= Exercise details =
Across the records below, count every line that contains the string "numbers", then report the count alone.

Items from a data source
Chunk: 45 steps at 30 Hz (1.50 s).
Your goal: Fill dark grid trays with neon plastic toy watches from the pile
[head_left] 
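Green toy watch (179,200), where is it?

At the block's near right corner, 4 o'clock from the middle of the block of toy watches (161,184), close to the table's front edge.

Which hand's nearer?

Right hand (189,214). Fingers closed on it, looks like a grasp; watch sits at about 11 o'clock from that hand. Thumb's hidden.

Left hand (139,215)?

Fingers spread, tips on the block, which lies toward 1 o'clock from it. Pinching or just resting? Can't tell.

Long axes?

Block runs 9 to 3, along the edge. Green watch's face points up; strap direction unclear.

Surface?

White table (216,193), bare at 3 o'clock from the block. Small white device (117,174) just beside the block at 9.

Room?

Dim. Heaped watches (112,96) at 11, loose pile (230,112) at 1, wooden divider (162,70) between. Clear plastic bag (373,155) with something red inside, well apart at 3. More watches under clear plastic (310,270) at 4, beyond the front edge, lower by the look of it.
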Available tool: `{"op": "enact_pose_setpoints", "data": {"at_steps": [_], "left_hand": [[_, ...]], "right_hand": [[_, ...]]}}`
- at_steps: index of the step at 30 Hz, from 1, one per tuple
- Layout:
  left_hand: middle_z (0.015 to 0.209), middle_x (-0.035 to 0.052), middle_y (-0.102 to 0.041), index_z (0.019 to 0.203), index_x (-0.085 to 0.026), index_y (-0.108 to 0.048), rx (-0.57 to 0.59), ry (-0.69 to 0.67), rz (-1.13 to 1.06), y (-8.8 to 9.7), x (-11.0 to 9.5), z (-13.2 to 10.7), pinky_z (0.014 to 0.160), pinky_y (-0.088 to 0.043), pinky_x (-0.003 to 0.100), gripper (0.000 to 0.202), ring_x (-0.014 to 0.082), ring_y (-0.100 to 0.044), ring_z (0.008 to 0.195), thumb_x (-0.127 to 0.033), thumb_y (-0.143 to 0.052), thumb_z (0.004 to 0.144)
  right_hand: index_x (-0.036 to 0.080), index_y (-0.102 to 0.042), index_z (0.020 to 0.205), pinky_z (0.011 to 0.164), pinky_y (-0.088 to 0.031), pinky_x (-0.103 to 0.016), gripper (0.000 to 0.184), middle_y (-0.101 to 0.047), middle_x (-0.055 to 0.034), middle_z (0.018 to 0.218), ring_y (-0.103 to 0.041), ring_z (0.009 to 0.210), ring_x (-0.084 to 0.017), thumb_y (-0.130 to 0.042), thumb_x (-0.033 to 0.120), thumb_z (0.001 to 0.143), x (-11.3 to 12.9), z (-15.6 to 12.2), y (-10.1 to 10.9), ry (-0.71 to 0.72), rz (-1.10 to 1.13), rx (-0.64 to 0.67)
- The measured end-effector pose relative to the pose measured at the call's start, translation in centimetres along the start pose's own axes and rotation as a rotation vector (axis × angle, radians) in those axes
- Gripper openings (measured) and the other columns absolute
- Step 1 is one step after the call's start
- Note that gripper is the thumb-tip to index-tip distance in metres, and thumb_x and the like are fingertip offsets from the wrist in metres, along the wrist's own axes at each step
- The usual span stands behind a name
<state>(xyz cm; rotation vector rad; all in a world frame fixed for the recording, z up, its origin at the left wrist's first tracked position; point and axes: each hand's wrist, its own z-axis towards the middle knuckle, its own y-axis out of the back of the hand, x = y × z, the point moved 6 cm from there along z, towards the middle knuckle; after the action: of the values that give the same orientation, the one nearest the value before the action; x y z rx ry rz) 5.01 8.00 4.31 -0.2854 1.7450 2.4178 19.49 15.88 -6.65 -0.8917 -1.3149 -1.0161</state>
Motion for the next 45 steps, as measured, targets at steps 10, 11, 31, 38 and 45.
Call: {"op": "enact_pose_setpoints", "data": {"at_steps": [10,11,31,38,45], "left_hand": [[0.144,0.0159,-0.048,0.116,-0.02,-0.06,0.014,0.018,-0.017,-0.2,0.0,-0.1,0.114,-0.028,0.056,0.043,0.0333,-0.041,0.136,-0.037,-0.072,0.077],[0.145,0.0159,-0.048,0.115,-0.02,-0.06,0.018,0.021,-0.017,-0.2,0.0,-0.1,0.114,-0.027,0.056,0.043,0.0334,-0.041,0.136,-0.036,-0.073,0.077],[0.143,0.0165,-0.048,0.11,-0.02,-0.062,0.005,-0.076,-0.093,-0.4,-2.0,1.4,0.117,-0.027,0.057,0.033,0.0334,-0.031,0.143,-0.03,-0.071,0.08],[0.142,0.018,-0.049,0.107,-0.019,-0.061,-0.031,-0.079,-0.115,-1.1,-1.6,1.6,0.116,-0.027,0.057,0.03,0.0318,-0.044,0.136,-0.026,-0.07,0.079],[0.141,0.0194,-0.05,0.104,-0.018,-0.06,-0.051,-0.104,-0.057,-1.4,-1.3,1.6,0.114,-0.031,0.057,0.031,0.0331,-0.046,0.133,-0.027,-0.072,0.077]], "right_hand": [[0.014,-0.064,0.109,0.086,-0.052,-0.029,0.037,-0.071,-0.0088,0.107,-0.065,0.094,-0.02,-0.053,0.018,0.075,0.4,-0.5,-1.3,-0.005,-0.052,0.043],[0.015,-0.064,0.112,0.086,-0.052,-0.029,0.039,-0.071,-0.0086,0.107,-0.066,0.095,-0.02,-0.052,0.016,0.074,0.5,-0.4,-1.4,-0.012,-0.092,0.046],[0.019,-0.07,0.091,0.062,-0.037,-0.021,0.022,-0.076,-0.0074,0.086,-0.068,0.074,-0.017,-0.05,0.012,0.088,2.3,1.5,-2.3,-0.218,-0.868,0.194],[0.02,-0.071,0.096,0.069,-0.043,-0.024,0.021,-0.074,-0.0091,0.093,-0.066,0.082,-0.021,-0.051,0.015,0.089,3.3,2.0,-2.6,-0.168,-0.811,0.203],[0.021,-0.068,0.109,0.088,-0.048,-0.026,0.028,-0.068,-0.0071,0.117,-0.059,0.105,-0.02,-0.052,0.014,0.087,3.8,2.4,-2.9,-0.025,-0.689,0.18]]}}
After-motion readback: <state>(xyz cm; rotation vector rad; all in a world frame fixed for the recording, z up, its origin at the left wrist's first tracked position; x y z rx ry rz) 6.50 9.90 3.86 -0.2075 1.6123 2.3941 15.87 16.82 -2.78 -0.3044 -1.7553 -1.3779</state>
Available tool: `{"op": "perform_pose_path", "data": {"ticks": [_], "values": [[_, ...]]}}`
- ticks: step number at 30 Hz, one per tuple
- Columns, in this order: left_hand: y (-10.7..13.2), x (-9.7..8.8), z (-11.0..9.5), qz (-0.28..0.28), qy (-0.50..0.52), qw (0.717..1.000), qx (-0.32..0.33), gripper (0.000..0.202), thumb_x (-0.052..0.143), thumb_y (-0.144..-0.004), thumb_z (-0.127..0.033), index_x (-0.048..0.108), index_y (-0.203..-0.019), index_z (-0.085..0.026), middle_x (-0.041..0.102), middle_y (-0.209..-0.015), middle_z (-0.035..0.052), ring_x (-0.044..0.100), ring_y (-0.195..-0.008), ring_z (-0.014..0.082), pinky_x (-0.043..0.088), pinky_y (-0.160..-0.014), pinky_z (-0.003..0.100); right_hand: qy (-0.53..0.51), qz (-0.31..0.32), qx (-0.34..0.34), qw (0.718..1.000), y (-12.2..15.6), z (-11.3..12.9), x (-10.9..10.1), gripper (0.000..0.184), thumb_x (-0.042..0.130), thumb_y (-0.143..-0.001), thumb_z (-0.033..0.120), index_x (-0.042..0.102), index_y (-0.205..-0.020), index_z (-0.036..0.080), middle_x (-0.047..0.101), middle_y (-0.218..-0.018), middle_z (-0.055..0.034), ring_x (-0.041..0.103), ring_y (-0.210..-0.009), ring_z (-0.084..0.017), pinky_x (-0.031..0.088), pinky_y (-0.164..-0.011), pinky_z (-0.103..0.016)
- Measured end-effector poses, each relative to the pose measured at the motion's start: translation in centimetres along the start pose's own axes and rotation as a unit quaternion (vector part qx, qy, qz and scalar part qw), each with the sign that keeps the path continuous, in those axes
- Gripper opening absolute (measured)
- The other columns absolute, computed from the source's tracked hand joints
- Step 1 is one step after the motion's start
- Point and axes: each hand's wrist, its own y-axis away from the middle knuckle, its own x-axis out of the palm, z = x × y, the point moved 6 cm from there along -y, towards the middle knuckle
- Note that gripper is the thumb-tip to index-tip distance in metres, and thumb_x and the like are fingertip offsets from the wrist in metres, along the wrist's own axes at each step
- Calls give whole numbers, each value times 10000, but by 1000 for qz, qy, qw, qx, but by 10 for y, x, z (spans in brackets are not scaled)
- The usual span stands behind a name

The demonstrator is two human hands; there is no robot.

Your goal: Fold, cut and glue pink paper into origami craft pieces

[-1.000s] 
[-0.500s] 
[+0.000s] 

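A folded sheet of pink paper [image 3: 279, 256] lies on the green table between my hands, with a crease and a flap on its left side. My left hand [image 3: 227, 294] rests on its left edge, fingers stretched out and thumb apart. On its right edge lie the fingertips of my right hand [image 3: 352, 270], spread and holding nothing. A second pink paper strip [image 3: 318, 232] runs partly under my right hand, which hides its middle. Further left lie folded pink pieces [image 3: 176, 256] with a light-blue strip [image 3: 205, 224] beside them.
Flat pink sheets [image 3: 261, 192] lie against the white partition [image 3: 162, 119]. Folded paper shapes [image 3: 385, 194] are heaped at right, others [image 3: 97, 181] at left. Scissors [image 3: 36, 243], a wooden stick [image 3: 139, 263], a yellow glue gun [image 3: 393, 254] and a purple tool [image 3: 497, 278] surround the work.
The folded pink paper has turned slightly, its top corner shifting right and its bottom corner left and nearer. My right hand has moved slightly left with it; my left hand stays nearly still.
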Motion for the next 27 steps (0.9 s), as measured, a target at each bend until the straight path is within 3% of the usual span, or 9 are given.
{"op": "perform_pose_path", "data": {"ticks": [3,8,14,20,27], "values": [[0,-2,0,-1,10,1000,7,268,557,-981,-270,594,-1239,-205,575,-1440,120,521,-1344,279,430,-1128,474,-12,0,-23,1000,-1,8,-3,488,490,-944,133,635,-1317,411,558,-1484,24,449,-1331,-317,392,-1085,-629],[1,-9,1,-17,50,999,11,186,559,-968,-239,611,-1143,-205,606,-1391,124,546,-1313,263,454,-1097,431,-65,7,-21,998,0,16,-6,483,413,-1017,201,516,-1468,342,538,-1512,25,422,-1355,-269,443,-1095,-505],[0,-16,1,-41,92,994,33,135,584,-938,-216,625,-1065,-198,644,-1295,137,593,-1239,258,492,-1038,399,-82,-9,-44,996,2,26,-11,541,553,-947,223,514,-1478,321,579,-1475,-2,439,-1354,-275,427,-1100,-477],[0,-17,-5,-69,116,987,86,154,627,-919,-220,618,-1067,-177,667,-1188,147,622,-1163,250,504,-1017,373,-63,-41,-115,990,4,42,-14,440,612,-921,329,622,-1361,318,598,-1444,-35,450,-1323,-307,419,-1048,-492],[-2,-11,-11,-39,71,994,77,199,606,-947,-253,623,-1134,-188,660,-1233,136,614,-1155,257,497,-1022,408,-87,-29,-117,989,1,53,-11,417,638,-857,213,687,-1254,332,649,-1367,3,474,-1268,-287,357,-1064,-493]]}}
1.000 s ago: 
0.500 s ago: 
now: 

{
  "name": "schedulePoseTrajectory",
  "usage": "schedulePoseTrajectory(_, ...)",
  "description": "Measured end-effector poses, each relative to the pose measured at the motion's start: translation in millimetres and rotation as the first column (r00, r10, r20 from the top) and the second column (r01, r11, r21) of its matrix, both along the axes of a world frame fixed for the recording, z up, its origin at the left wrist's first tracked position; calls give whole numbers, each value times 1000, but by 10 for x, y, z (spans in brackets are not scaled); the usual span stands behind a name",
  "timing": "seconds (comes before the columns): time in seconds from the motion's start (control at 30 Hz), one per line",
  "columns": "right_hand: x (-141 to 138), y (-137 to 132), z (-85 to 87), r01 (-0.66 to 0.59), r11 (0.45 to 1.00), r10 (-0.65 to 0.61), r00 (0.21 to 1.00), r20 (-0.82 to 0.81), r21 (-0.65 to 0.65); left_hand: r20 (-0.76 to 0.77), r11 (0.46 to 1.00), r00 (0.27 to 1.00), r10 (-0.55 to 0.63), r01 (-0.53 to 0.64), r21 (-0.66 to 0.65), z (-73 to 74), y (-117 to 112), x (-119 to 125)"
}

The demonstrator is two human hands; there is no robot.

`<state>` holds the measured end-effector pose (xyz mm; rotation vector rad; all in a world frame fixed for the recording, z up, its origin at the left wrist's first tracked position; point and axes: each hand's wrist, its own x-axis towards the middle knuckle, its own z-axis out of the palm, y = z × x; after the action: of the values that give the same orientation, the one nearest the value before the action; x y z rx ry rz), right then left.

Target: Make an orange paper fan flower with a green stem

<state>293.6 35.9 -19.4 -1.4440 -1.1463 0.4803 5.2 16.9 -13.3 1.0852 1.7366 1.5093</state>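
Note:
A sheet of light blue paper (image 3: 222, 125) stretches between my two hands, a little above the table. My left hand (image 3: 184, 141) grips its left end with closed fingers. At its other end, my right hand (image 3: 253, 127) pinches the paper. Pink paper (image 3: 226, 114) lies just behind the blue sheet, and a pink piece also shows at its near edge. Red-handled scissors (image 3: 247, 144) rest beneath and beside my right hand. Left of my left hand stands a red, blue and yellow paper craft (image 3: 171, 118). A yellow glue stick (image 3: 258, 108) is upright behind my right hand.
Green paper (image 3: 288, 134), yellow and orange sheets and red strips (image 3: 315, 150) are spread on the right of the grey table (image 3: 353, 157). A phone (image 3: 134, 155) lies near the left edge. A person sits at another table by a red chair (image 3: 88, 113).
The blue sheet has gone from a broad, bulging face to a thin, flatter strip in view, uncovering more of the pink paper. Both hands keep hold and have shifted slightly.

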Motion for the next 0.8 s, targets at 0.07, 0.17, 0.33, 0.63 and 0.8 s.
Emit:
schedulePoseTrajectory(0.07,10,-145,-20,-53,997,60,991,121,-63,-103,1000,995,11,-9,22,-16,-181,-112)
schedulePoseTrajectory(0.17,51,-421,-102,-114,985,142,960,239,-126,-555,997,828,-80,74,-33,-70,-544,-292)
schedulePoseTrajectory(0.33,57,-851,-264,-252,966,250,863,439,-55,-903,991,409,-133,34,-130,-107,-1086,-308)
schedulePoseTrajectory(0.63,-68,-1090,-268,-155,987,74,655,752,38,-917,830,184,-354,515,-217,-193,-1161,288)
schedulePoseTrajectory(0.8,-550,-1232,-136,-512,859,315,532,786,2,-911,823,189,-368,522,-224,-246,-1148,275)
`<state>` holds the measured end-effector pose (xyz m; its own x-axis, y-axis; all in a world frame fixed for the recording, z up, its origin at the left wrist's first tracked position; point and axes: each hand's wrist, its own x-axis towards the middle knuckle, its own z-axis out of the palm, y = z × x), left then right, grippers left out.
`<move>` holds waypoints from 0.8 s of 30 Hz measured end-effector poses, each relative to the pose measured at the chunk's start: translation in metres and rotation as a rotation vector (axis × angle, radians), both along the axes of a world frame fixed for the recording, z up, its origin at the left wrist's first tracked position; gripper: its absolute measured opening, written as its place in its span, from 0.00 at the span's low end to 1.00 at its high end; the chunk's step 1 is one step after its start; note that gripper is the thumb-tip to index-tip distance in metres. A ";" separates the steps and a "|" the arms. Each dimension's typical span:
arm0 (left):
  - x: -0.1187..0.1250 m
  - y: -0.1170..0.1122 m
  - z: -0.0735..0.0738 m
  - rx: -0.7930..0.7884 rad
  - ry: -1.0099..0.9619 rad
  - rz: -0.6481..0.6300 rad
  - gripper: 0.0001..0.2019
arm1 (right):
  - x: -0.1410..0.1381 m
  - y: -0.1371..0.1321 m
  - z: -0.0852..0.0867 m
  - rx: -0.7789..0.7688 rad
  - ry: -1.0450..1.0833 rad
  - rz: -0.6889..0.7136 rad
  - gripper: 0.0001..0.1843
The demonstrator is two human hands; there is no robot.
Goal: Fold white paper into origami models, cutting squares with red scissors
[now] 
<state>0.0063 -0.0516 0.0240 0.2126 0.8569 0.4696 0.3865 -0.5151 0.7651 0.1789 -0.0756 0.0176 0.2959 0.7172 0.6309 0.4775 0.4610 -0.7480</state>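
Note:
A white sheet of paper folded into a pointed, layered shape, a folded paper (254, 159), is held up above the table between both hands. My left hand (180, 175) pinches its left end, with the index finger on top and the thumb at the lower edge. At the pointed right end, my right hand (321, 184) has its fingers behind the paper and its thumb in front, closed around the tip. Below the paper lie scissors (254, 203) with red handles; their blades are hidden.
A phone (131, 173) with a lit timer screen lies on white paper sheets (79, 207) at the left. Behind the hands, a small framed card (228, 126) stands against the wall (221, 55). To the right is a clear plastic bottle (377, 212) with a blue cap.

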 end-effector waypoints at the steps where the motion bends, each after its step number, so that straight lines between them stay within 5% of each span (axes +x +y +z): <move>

= Exercise answer =
2